### What the task asks:
When the line with "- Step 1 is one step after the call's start" appears below, start repeating lines exactly, and keep going through the line with "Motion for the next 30"; add nothing outside that span.

┄┄┄┄┄┄┄┄┄┄

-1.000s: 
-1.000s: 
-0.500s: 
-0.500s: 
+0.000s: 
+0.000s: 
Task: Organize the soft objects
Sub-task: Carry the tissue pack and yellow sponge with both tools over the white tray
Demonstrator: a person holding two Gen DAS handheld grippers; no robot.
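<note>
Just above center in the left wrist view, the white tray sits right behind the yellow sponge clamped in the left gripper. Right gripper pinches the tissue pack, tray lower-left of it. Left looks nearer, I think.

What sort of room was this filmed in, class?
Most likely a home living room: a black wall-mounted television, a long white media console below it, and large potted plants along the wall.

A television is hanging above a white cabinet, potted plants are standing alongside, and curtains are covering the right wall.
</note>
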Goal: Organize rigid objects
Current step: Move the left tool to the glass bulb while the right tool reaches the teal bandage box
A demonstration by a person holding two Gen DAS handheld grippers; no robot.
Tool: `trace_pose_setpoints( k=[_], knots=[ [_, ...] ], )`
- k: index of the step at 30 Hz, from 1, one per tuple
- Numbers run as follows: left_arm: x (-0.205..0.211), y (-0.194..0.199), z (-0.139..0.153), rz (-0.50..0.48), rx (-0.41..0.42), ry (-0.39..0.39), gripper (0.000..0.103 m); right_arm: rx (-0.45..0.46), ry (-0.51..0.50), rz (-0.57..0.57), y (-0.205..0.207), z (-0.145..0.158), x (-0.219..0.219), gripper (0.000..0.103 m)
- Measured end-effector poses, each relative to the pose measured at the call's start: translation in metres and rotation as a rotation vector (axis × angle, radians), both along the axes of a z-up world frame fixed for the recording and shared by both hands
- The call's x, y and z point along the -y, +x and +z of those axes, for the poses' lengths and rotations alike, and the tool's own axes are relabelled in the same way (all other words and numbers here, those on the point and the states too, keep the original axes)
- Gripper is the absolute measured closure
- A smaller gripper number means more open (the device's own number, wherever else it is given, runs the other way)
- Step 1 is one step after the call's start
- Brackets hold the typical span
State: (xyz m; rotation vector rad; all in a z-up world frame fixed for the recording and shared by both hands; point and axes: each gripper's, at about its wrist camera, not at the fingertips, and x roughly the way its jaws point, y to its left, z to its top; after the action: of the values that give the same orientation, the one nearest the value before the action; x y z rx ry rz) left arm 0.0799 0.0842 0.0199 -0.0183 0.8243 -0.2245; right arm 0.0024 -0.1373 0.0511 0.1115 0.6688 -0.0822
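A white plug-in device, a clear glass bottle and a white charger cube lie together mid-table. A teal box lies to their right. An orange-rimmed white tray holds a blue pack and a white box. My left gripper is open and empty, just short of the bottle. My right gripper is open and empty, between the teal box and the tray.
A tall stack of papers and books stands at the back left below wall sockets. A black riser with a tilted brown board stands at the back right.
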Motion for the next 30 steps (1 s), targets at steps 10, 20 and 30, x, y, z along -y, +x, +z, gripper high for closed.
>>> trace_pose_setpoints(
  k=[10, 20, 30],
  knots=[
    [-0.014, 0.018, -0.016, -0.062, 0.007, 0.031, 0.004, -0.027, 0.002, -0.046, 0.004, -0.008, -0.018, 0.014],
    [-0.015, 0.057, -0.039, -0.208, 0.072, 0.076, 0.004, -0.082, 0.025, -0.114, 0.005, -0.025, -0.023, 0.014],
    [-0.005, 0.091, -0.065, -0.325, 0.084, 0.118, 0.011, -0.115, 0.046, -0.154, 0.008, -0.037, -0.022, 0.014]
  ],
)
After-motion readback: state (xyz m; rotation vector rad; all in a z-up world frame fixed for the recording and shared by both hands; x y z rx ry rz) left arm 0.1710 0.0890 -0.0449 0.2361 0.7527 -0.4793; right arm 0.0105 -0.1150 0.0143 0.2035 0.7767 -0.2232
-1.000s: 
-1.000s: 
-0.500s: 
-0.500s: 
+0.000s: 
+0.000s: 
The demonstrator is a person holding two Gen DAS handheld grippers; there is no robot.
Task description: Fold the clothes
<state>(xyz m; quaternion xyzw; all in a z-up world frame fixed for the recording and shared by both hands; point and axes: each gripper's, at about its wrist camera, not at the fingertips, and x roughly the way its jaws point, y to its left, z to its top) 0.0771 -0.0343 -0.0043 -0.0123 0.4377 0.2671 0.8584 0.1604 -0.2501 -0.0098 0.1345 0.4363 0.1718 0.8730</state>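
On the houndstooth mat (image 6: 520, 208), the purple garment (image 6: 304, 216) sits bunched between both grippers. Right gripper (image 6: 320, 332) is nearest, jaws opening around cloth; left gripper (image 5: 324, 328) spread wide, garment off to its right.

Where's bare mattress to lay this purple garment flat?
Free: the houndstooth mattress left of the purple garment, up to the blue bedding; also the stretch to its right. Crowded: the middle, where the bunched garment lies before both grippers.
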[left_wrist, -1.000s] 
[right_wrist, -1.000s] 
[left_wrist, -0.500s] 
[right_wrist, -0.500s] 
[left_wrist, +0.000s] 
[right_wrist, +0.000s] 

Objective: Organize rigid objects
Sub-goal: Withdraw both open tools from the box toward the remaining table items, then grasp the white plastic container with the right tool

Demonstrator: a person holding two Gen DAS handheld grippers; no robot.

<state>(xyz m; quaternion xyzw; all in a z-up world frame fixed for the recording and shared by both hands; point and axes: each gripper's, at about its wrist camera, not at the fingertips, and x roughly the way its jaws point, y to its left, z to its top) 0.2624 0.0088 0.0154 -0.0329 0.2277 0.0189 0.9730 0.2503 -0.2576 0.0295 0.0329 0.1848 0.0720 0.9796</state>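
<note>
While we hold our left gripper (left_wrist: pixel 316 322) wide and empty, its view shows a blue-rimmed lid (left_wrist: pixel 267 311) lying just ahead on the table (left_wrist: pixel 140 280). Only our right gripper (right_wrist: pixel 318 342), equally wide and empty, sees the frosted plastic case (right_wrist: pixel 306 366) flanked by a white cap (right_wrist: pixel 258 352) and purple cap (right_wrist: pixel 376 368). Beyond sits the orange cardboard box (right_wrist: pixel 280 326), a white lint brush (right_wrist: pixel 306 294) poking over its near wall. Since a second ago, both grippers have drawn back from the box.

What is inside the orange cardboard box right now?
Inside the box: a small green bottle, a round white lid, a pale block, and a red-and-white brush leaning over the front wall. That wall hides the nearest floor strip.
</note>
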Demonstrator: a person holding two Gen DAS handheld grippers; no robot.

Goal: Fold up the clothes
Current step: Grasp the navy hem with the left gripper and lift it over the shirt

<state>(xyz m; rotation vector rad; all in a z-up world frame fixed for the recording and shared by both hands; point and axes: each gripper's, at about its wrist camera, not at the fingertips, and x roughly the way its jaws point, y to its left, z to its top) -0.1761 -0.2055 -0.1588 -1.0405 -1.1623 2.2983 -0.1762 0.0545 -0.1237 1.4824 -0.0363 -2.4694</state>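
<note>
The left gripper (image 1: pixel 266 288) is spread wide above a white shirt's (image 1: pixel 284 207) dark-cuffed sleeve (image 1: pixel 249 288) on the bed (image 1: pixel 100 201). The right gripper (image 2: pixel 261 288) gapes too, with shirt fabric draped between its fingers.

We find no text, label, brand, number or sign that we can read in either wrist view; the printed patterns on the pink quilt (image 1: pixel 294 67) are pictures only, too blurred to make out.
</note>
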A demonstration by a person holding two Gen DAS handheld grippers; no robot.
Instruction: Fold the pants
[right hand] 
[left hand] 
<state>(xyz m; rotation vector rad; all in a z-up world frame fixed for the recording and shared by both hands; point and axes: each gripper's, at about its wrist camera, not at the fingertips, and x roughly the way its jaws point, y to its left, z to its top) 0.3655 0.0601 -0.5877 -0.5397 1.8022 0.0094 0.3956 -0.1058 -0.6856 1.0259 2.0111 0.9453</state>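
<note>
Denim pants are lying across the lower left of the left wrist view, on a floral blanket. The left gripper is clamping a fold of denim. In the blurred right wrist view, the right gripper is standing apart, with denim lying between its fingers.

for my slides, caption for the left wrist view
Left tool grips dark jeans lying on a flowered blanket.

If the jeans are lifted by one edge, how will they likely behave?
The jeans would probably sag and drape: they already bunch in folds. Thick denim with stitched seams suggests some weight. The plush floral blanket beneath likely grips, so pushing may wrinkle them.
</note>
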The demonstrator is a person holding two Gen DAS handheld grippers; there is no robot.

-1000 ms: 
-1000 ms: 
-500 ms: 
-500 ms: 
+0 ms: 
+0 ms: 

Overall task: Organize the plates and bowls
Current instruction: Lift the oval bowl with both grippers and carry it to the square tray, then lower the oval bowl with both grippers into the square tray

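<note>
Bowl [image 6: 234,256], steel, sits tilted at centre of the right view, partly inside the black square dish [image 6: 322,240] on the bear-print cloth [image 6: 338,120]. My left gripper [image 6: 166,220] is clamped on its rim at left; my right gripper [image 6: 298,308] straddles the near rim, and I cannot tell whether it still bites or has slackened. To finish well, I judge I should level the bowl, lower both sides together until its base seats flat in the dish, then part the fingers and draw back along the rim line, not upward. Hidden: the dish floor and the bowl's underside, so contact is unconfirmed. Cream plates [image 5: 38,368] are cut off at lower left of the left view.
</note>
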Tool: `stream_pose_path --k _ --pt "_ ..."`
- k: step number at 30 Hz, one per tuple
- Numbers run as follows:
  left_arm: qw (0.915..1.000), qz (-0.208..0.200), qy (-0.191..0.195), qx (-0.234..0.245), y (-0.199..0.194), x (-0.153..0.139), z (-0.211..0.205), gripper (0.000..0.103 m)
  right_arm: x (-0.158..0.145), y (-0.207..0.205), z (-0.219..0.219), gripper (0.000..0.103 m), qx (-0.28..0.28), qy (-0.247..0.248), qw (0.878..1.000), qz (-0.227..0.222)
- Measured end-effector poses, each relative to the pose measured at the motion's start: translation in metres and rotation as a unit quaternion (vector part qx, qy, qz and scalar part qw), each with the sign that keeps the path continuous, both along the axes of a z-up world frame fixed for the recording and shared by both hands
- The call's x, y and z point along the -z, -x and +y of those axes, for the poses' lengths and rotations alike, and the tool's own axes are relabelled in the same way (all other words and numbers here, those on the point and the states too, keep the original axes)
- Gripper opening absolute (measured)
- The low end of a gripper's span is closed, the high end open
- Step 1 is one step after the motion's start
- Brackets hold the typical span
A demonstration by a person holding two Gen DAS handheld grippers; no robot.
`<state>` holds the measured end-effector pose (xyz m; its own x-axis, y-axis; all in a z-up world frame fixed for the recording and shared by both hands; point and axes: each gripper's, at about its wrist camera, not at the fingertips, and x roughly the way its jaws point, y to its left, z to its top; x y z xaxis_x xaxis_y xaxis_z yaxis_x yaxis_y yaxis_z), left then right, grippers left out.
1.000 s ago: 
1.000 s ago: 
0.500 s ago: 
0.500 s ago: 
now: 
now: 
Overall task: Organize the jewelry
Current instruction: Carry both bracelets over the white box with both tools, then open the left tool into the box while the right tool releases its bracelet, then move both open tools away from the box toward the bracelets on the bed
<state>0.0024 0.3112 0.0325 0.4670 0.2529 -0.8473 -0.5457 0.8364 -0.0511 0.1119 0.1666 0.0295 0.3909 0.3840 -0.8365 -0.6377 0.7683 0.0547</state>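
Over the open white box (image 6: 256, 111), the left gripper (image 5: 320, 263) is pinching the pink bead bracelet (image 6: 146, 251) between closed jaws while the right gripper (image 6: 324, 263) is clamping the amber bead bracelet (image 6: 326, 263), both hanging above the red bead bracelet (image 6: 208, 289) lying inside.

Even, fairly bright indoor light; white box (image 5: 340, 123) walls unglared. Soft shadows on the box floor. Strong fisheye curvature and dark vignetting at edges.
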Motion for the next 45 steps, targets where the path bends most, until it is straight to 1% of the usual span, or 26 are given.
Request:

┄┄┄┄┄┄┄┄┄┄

### Response for this exercise:
- Step 1 is one step after the call's start
- Brackets hold the typical span
State: (xyz m; rotation vector rad; all in a z-up world frame fixed for the recording and shared by both hands; point and axes: each gripper's, at about its wrist camera, not at the fingertips, and x roughly the way its jaws point, y to its left, z to its top; after the action: of the values that give the same orientation, the one nearest the value before the action; x y z rx ry rz) left arm 0.0799 0.0842 0.0199 -0.0183 0.8243 -0.2245; right arm 0.0024 -0.1373 0.0511 0.1115 0.6688 -0.0822
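A white plug-in device, a clear glass bottle and a white charger cube lie together mid-table. A teal box lies to their right. An orange-rimmed white tray holds a blue pack and a white box. My left gripper is open and empty, just short of the bottle. My right gripper is open and empty, between the teal box and the tray.
A tall stack of papers and books stands at the back left below wall sockets. A black riser with a tilted brown board stands at the back right.
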Motion for the next 30 steps (1 s), targets at steps 10, 20 and 30, x, y, z along -y, +x, +z, gripper high for closed.

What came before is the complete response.